→ **PROBLEM REQUIREMENTS**:
With the material below, print exactly the lines between the line holding "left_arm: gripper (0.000" and the line holding "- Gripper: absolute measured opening", inclusive. Add nothing else.
BEGIN DATA SECTION
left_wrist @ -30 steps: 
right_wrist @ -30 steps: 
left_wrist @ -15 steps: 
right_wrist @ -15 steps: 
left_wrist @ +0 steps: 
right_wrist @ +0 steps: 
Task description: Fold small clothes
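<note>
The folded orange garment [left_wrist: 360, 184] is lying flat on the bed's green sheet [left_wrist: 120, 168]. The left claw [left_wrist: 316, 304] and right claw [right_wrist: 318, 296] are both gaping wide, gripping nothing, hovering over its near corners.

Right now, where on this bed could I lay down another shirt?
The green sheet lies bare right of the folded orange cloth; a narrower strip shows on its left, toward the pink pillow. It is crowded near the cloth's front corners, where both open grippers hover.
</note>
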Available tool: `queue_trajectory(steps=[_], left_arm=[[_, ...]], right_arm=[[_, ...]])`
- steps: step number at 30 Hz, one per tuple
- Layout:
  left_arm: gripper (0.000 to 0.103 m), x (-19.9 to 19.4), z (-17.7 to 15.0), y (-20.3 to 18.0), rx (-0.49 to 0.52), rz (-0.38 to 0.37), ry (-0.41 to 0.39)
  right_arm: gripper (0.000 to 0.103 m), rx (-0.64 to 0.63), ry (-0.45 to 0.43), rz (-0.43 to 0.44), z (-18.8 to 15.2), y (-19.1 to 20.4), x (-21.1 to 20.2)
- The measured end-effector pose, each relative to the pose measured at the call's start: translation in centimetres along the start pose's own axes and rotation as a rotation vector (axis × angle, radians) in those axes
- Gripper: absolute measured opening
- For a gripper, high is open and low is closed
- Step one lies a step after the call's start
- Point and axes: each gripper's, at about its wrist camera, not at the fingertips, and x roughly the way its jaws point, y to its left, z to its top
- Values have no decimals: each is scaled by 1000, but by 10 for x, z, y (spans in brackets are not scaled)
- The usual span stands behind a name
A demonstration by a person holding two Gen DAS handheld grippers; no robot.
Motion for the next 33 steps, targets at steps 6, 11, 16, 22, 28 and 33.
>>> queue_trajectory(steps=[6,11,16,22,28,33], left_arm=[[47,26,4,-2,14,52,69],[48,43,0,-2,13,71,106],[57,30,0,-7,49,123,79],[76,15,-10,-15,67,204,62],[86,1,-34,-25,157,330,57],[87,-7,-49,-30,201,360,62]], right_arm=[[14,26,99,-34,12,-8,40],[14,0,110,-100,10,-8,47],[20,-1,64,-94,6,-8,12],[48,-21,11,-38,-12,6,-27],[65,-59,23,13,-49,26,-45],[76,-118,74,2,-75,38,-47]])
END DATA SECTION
→ **EXERCISE ANSWER**:
  left_arm: gripper (0.000 to 0.103 m), x (-19.9 to 19.4), z (-17.7 to 15.0), y (-20.3 to 18.0), rx (-0.49 to 0.52), rz (-0.38 to 0.37), ry (-0.41 to 0.39)
  right_arm: gripper (0.000 to 0.103 m), rx (-0.64 to 0.63), ry (-0.45 to 0.43), rz (-0.43 to 0.44), z (-18.8 to 15.2), y (-19.1 to 20.4), x (-21.1 to 20.2)
- The measured end-effector pose, each relative to the pose measured at the call's start: translation in centimetres along the start pose's own axes and rotation as a rotation vector (axis × angle, radians) in those axes
- Gripper: absolute measured opening

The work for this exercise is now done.